• Exercise description: Copy out every line holding the string "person" from the records below.

• Provided entries:

■ ■ ■ ■ ■ ■ ■

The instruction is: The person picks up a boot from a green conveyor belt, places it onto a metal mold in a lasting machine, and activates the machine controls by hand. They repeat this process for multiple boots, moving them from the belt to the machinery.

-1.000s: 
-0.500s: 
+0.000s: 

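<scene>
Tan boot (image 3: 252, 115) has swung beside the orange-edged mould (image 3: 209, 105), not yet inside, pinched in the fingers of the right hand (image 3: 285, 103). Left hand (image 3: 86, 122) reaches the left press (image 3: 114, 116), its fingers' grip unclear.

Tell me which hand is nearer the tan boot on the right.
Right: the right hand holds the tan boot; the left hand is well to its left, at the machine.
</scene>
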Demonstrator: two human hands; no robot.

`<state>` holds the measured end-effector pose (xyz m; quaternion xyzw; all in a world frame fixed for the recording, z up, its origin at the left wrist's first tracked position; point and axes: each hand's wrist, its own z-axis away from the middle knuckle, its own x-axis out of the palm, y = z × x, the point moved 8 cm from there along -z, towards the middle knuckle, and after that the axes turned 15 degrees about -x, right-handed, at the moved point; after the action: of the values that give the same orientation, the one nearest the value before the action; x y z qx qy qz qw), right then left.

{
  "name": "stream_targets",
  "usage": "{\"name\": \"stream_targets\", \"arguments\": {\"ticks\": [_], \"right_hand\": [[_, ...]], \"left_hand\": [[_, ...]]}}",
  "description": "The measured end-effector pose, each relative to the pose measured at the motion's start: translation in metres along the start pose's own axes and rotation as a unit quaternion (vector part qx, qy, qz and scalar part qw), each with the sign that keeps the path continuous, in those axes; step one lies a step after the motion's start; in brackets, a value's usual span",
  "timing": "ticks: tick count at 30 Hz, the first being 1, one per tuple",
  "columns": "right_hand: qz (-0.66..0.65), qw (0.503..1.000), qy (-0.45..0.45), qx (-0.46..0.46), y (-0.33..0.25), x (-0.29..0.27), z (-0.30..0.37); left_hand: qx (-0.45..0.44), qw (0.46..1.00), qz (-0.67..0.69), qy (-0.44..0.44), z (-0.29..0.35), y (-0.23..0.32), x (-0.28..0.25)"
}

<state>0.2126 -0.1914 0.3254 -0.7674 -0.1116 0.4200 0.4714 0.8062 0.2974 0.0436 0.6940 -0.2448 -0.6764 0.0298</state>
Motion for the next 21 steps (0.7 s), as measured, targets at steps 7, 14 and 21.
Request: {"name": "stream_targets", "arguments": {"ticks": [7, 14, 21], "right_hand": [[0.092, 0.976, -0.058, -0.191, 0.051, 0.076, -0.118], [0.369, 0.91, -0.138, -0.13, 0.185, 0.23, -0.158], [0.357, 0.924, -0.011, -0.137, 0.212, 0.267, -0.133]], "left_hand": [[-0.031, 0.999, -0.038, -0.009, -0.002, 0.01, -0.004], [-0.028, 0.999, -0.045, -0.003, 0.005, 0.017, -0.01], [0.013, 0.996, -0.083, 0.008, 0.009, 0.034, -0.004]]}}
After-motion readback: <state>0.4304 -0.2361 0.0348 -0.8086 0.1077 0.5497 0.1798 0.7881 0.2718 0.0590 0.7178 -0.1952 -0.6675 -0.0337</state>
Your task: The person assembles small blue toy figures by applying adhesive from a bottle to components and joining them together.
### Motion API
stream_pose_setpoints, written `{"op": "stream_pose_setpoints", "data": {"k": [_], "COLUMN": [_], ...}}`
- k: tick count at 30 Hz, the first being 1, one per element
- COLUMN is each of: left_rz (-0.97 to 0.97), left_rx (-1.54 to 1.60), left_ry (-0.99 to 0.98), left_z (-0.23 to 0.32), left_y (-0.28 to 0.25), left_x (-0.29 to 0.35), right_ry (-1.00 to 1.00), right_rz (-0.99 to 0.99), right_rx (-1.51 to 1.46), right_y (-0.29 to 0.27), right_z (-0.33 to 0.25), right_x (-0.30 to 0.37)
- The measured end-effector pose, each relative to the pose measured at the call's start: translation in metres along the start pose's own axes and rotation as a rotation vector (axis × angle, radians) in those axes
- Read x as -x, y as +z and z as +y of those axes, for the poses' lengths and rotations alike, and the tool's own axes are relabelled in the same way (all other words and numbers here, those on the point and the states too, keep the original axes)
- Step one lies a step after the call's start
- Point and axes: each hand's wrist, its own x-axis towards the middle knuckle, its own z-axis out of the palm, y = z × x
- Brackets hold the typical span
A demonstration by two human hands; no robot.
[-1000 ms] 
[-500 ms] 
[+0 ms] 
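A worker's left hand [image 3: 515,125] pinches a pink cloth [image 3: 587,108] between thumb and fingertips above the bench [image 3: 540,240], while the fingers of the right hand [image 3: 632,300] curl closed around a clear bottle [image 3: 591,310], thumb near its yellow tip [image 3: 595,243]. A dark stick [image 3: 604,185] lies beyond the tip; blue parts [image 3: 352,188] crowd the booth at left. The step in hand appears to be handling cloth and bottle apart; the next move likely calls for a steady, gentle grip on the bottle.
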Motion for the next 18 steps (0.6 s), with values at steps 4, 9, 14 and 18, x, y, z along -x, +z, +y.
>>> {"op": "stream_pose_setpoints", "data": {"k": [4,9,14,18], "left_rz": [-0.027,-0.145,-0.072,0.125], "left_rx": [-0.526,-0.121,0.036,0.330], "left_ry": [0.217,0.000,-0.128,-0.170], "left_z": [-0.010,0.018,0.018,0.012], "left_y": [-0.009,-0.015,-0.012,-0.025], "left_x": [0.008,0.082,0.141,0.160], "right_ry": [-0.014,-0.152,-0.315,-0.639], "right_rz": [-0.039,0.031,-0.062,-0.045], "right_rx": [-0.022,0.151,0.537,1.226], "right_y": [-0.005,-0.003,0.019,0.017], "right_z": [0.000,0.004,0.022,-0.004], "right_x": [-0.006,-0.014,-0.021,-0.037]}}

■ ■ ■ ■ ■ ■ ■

• Solution to this problem:
The instruction is: The person picks up a boot from a green conveyor belt, places it onto a metal mold in a lasting machine, and activates the machine controls by hand. They repeat this process for multiple boots, moving them from the belt to the machinery.
Your task: The person assembles small blue toy figures by applying adhesive from a bottle to components and joining them together.

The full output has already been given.